Les pompiers ont interdit le réentré dans les appartements après avoir détecté un risque imminent d'effondrement total.
«Il y a environ un mois, deux étages se sont effondrés à l'intérieur, et beaucoup ont été évacués, mais certains sont restés dans leurs maisons. Et maintenant, il y a environ 15 jours, ça s'est encore effondré à l'intérieur, et les plafonds restants sont très fragiles», a déclaré une voisine au média.
Devant l'absence d'une solution de logement, les personnes concernées ont d'abord passé plusieurs jours dans la rue, puis ont été déplacées au rez-de-chaussée de l'immeuble lorsque les pluies ont commencé.
«Il en reste pas mal, au départ ils étaient dans la rue et maintenant ils les ont placés sous le bâtiment parce qu'il a plu et tout. Et il y avait aussi un camion, qui a recueilli quelques meubles pour les stocker dans un entrepôt afin qu'ils ne s'abîment pas», a ajouté la même source.
Les autorités ont proposé comme solution provisoire un ancien magasin dans la rue Neptuno elle-même, mais les sinistrés l'ont refusé en raison de son mauvais état.
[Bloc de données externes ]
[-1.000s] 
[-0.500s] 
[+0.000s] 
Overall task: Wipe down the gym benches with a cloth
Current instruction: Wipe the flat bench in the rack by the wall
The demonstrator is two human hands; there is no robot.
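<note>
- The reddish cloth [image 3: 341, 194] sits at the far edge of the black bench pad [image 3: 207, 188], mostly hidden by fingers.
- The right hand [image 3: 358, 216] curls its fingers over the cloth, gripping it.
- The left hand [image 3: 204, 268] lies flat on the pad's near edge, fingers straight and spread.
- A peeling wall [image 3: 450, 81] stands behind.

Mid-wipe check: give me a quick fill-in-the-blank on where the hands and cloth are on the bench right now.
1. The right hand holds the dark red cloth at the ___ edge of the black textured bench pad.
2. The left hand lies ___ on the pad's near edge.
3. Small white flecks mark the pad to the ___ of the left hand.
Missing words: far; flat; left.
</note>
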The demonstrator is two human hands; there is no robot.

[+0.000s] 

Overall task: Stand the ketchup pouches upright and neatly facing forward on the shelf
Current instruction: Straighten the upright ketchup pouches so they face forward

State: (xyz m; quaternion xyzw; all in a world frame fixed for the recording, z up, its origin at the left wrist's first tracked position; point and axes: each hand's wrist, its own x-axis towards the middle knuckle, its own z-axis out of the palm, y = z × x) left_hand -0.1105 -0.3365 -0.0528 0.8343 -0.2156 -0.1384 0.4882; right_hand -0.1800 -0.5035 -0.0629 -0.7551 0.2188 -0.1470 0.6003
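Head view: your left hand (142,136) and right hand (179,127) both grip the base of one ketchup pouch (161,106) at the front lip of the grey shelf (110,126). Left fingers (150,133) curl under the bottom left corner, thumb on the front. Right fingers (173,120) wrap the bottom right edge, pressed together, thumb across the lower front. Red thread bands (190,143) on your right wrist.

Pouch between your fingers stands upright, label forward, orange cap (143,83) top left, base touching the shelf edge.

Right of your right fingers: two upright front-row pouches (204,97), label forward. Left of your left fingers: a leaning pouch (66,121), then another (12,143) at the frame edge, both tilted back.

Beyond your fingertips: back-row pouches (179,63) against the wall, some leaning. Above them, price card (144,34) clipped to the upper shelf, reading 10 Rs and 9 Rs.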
«Dans un magasin ici même à Neptuno, qui a deux ou trois étages, mais ça ne m’a pas convenu, je ne sais pas pourquoi, peut-être qu'il est en très mauvais état», a indiqué la voisine.
Parmi les personnes affectées, il y a des personnes âgées, des enfants et des familles entières. Les personnes âgées ont été transférées dans des maisons de retraite et les mineurs, chez des membres de la famille, tandis que la majorité des résidents attend toujours une réinstallation définitive.
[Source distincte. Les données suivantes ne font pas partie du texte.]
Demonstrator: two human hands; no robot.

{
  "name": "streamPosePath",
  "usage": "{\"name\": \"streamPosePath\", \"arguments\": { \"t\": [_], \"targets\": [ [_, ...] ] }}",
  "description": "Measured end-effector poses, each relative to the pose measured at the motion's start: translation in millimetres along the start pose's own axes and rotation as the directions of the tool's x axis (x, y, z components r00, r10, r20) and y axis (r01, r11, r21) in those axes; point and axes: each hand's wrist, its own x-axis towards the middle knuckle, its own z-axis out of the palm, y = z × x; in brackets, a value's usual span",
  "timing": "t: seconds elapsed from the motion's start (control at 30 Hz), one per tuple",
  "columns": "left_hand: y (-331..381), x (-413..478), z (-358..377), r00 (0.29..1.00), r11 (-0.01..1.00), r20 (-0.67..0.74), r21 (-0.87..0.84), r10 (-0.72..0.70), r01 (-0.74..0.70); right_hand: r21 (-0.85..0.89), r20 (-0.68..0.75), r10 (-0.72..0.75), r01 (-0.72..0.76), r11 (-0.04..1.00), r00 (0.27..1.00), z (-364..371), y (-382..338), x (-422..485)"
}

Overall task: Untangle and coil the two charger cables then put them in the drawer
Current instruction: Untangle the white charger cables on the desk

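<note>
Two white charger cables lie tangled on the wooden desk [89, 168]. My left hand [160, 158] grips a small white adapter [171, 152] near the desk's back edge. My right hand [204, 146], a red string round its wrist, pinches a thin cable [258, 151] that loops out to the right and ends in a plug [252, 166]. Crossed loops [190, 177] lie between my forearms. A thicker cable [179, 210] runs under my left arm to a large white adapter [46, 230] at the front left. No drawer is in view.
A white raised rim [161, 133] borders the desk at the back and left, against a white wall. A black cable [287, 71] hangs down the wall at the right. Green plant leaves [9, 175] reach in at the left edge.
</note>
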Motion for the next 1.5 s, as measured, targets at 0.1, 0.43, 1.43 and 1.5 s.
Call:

Le cas de Campanario et Neptuno n'est pas le seul sans réponse institutionnelle dans la capitale. Dans la rue Ánimas 714, un autre bâtiment partiellement effondré est dans la même situation depuis plus d'un mois.
Antonio Font, propriétaire d'un appartement dans cet immeuble, a déclaré avoir fait appel au gouvernement municipal, à la Direction du Logement et à la déléguée de quartier sans obtenir de mesures concrètes.
«Cela fait maintenant environ deux mois et les autorités n'ont donné aucune réponse, le gouvernement du district sur le logement de la municipalité, et la déléguée est déjà au courant, mais personne ne prend de mesures ni rien», a affirmé Font.
Les personnes déplacées par les glissements de terrain à Cuba sont confrontées, en pratique, à deux options : chercher refuge chez des membres de leur famille ou être envoyées dans des abris d'État, qui sont souvent des bureaux publics reconvertis, où l'on signale surpopulation, problèmes électriques et insalubrité.
Le drame s'inscrit dans une crise du logement structurelle qui s'aggrave chaque année. Le déficit national de logements a dépassé les 929 000 unités en 2026, selon des chiffres officiels, et à La Havane, environ 1 000 bâtiments s'effondrent chaque année.
La réponse de l'État a historiquement été insuffisante : en 2025, le régime n'a complété que 2 382 logements d'un plan officiel de 10 795, soit un taux de réalisation de 22 %.
Alors que le déficit augmente et que les bâtiments s'effondrent, des familles entières comme celles de Campanario et Neptuno continuent d'attendre, à la belle étoile, que quelqu'un au gouvernement prenne des mesures.